[...] Dans les rayographies, il tente de mettre en évidence la motilité de la matière, comme s'il émanait des corps énergie et vie, manifestations d'une force sombre à laquelle il faut se référer pour se débarrasser de tout conditionnement.
Pour Man Ray, le domaine de l'art, comme celui de la photographie, est le domaine des mélanges impurs, le lieu même où se loge la dépossession des choses et des êtres, qui sont utilisés et imbriqués, à la recherche d'une métamorphose. Au cours de son travail, l'artiste, par le biais de ses élaborations de choses et d'images, a poussé jusqu'à l'achèvement, avec Marcel Duchamp et les dadaïstes, un vertigineux bouleversement de la notion de peinture et de sculpture. En cherchant à exalter l'objet contemplé contre toute raison, il a élargi le sens du mélange linguistique et de la réabsorption objectuelle de l'art de la photographie.

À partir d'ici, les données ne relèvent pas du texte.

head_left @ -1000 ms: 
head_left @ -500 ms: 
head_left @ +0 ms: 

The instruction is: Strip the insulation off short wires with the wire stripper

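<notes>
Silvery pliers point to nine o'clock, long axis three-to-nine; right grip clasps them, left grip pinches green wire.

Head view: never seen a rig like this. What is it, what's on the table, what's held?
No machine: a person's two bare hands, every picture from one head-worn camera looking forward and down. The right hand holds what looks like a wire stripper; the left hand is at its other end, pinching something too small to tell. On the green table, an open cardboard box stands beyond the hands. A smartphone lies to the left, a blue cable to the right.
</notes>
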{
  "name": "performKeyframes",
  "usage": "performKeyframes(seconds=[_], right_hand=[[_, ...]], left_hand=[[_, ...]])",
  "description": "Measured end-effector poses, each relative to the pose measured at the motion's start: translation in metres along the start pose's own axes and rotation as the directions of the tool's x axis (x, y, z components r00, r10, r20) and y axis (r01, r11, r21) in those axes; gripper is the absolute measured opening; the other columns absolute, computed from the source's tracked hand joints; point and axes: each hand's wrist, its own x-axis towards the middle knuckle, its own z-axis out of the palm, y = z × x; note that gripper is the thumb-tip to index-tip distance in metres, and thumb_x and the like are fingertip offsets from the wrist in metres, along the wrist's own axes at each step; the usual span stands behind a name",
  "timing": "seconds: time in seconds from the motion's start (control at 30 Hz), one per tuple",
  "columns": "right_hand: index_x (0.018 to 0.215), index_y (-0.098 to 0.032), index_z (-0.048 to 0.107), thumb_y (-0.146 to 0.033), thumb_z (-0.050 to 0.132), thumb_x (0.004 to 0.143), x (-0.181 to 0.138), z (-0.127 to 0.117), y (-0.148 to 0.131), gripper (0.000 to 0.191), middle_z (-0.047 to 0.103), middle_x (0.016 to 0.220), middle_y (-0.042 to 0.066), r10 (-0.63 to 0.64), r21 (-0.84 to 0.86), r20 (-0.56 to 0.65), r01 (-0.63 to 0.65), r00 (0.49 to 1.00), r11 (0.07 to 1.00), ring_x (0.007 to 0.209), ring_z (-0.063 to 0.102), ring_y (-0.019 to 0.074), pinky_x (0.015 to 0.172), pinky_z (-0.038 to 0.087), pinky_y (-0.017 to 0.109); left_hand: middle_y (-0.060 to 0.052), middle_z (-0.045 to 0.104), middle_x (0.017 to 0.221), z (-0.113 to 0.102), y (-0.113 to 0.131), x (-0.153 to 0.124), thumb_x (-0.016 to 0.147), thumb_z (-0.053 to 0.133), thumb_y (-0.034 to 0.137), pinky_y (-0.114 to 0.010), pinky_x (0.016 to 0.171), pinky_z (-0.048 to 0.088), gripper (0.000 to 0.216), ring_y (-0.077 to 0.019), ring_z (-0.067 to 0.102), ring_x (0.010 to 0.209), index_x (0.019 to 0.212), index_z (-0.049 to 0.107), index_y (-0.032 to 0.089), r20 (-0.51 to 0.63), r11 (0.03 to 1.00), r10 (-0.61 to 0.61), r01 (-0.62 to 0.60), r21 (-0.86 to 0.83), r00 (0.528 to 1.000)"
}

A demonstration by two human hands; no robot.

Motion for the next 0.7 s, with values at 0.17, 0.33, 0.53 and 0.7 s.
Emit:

Man Ray se pose en nomade sur le seuil de deux réalités, un voyageur entre yin et yang, entre mort et vie, dont le visage bifrons est éclairé sur une face et, sur l'autre, est dans les ténèbres.
Ce sont des lieux de polarité entre forme et informe, matériel et immatériel, qui mettent en évidence la continuelle recherche d'une dialectique, le moteur de l'oeuvre de Man Ray. En particulier, l'ombre ou l'éclairage des visages et des torses, nus ou vêtus, confèrent à l'image une force mystérieuse.